FIGURE 1.

Schematic representation of paracrine interactions within the alveolar-capillary unit of the lung acinus: focus on the microvasculature. An alveolar capillary consists of “respiratory” and “homeostatic” compartments. The first one provides gas exchange and is composed of alveolar epithelial type 1 cells, aerocytes (aCap) and a thin basal membrane between them. The second one consists of closely connected general capillary endothelial cells (gCap) and pericytes that both may contribute to structural stability, regeneration and vascular tone. Crosstalk between gCap and pericytes is mediated by angiopoietin-1 (Ang-1), endothelin (ET)-1, platelet-derived growth factor (PDGF) and fibroblast growth factor-2 (FGF2). Aerocytes are unique microvascular endothelial cells with a large surface designed for effective gas diffusion. They produce apelin that is antagonistic to ET-1 released by gCAP. In addition, a subset of gCap cells represents progenitors for both gCap and aCap.
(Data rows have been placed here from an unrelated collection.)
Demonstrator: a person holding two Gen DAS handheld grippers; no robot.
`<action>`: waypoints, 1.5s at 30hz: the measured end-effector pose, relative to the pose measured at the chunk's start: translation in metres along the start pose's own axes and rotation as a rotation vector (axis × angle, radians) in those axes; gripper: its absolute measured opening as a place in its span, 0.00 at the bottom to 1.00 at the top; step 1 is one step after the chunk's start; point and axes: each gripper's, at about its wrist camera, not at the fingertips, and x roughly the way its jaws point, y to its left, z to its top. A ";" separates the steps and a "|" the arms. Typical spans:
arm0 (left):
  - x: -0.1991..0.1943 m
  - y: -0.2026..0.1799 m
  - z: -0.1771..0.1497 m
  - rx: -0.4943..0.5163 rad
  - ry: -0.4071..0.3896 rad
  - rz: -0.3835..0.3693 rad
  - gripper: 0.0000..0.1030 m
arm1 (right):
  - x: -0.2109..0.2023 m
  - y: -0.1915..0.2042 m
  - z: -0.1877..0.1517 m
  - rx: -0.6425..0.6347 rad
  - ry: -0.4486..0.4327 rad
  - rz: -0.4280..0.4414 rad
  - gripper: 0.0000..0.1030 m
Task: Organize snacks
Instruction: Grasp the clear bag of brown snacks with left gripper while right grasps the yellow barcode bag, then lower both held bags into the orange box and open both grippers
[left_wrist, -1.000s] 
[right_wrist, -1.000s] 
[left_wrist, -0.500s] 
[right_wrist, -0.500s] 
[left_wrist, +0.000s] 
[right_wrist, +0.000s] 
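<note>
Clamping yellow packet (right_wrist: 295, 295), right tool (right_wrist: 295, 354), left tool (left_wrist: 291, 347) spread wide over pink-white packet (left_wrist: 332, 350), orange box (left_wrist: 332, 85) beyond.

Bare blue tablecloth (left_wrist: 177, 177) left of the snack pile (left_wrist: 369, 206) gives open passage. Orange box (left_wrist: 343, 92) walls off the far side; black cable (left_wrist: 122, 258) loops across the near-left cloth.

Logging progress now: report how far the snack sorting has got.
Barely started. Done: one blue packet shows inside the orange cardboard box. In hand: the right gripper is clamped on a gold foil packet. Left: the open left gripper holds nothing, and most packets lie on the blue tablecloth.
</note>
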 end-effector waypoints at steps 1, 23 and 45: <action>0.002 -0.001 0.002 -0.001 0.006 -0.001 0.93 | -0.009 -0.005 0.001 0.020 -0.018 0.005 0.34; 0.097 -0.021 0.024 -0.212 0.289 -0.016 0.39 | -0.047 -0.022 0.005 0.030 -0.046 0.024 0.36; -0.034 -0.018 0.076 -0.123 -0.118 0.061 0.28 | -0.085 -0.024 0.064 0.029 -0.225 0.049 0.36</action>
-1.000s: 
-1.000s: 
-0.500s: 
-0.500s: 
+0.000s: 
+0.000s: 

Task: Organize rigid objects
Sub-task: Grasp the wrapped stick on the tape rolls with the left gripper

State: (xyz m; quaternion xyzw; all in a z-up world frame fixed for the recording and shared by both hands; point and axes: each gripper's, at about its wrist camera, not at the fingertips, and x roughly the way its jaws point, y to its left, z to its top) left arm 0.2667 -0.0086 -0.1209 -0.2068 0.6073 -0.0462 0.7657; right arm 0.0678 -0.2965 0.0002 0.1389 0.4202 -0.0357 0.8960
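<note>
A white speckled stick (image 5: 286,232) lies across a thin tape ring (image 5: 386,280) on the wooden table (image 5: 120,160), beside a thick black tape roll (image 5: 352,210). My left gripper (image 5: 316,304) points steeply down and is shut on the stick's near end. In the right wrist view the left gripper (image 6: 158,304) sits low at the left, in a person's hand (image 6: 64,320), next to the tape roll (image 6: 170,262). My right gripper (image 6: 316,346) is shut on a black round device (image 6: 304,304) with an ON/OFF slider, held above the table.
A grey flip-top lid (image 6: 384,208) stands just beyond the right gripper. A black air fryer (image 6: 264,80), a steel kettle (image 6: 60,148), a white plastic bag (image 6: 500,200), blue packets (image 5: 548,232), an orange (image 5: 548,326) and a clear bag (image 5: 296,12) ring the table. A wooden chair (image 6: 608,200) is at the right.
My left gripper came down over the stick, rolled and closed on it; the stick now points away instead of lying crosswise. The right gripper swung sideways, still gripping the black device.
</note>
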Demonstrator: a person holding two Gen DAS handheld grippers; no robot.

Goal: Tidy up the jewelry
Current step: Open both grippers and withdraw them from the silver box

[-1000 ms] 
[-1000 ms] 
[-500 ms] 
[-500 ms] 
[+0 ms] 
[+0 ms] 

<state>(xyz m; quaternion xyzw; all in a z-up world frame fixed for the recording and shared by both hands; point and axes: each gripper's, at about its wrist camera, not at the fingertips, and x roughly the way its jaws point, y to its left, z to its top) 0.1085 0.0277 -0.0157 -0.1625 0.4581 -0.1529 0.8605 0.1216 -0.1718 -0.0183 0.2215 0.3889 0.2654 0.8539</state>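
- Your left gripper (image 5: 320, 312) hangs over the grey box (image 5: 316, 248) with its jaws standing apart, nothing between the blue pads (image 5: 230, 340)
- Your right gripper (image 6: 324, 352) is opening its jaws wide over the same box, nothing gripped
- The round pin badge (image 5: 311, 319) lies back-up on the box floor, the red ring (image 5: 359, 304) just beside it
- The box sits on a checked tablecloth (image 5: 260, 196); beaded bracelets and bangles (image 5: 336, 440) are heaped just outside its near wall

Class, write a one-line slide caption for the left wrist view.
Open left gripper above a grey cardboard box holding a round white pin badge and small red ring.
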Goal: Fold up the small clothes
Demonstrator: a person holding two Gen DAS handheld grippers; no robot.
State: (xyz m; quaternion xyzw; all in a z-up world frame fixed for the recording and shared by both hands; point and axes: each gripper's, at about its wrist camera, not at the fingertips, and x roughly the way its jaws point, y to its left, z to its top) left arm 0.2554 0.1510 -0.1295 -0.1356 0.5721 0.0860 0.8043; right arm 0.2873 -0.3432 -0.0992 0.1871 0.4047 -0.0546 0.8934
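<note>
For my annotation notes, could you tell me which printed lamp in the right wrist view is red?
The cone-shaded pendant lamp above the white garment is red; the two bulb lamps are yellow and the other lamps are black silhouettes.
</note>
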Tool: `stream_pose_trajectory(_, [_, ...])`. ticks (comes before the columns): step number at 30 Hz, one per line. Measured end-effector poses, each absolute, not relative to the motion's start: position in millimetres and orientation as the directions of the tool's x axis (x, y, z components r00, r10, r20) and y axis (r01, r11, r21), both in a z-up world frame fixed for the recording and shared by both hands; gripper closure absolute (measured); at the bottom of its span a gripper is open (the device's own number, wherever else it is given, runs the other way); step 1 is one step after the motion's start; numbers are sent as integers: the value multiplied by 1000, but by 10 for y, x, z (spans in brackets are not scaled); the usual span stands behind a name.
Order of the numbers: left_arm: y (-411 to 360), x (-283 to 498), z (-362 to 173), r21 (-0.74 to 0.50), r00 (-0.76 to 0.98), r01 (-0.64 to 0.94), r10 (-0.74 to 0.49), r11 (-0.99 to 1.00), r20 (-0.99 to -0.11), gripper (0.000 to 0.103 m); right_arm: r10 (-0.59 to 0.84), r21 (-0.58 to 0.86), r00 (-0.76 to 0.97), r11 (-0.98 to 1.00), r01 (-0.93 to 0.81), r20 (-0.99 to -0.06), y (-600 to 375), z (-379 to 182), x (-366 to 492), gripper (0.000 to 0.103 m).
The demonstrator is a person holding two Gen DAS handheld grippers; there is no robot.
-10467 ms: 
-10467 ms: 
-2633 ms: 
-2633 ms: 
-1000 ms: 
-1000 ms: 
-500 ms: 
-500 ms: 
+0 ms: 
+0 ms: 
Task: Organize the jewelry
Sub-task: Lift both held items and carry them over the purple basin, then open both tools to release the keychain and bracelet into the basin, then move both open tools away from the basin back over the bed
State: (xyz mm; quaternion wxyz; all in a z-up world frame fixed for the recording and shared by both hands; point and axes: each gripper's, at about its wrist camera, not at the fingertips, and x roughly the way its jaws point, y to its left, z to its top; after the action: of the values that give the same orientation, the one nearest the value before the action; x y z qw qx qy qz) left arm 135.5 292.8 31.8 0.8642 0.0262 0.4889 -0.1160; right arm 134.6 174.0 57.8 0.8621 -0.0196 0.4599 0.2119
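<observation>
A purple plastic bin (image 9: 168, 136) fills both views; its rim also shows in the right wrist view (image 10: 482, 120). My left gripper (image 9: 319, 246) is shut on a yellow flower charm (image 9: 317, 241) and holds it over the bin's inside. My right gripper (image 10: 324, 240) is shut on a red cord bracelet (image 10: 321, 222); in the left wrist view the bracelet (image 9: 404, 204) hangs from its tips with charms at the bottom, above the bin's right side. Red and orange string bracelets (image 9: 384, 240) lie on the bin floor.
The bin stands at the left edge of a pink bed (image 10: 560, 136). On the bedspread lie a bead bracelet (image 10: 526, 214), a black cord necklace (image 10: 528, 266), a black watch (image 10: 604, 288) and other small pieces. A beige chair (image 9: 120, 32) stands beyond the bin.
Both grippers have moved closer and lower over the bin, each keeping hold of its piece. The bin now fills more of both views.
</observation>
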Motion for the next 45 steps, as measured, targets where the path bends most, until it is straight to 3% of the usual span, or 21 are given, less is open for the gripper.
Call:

The main pro-survival and mitogenic signals for endothelial cells within the alveolar-capillary unit are vascular endothelial growth factor (VEGF) and Ang-1, produced by alveolar epithelial type 1 cells and pericytes, respectively. Secretion of most of the angiocrine factors is hypoxia-inducible factor (HIF)-dependent: HIF-2α is a predominant form in pericytes and gCAP, while HIF-1α is predominantly expressed in alveolar epithelial type 1 cells. HIF isoforms in aerocytes and factors that may affect alveolar epithelial cells have not been described. HGF: hepatocyte growth factor.